Please help me create a pdf document for over 10 years of payslips.
December 4, 2019 3:57 AM   Subscribe

I only have access to my payslips for a very short time. I have downloaded most of them but there's a discrepancy of about 11 that I've missed. Unfortunately, when I downloaded them (as .pdf files) I named them 'payslip payadvice dd mm yy' so of course they've not been sorted into date order. What I need to know is how to put the payslips that I have into date order so I can compare them to the ones that are on the server that I downloaded them from and pick up the ones I missed.

This is really time critical and I have little to no experience with spreadsheets or making .pdf documents (apart from saving documents as .pdf files). I have access to Microsoft Office.

Please step me through this process, keeping in my mind that I have absolutely no idea how to get these files into date order with the way they've been named by using formulas or algorithms in spreadsheets, and I also have no idea about publishing them all as separate pages in a .pdf document in a way that isn't going to take me a month or so.

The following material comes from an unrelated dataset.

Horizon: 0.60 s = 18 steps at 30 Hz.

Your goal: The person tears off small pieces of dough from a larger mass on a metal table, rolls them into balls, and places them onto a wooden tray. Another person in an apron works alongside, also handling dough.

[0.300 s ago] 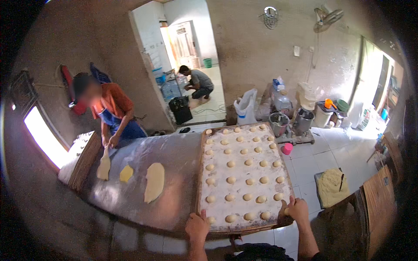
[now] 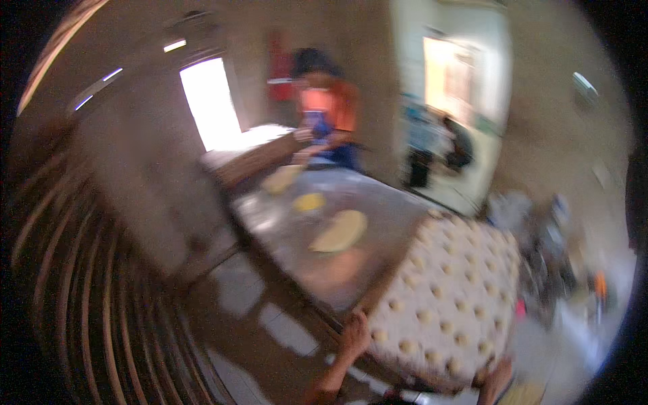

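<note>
Plain brownish walls (image 2: 128,169) are enclosing the room, a bright window (image 2: 210,101) is glaring at upper left, and a doorway (image 2: 445,74) is opening right of centre. Whole view is blurring.

Change: the head is swinging left, so the floured board (image 2: 398,324), central a moment ago, is now sitting lower right and slanting in view. The dough balls (image 2: 436,291) are keeping their rows on it, none visibly rolling off. Board is lying at the right end of the metal table (image 2: 385,202), left edge running over the tabletop.

Left hand (image 2: 354,335) is gripping the board's near left corner; right hand (image 2: 496,378) is clasping the near right corner, fingers smearing. Both are staying on the board through the turn, so the hold is probably keeping it steady while the gaze is shifting; can't tell if the board itself is moving.

On the table, a long flattened dough piece (image 2: 341,231) and a small yellow piece (image 2: 309,202) are lying apart. Co-worker in orange (image 2: 337,108) is bending over another pale piece (image 2: 282,179) at the far end.
</note>
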Tool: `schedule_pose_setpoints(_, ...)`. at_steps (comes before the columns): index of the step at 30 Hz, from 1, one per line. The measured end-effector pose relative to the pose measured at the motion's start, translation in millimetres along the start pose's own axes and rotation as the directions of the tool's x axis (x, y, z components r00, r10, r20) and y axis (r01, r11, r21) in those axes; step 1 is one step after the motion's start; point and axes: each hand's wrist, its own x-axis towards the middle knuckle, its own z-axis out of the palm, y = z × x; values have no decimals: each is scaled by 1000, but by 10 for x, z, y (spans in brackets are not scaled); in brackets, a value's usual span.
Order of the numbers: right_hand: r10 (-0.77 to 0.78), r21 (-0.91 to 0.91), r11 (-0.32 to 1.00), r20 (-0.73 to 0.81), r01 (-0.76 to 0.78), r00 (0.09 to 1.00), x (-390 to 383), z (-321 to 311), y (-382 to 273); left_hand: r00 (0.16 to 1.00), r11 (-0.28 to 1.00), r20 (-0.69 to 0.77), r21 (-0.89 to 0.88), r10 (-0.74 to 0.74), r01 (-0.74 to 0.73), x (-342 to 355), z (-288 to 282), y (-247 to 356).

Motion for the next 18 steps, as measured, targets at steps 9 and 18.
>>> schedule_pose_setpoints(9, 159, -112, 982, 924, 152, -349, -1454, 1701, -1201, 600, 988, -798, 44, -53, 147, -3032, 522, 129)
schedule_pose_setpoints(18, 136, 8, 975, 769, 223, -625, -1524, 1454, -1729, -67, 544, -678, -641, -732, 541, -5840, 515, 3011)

If you want to perform a Christmas miracle and do this for me because you know how to do it really easily then I would be eternally grateful and would feature you in anecdotes for the rest of my days.

Realistically, giving me somewhere to start that's efficient would be almost as good.
posted by h00py to Technology (14 answers total)
 
Is this a Mac or a PC? The command-line might be the best way of renaming many files at once, but the syntax will depend on what kind of computer you’re using.
posted by vitout at 4:10 AM on December 4, 2019 [2 favorites]


So there's no chance you downloaded them in order by clicking your way down the list, such that you could sort by the creation date?
posted by teremala at 4:37 AM on December 4, 2019 [2 favorites]


Do you have excel (or numbers or openoffice....)?

If they're all in one directory, something like:

dir pay* >importme.txt

(for windows)
or

ls pay* >importme.txt


(on something nixish)

...will give you a text file listing that you can import to a spreadsheet.

Then do split-by-delimiter ("text to columns" I think is what excel calls it). Make your delimiter a space, and now you can sort by year,month,day as dog intended.
posted by pompomtom at 4:37 AM on December 4, 2019 [2 favorites]


Best answer: Bit of a low tech solution but assuming you have approx 120 - 240 pay slips, it is time consuming but not more than two hours hour I would think to print them, manually arrange them in chronological order, and then scan them in in as one big PDF?
posted by hepta at 4:56 AM on December 4, 2019 [2 favorites]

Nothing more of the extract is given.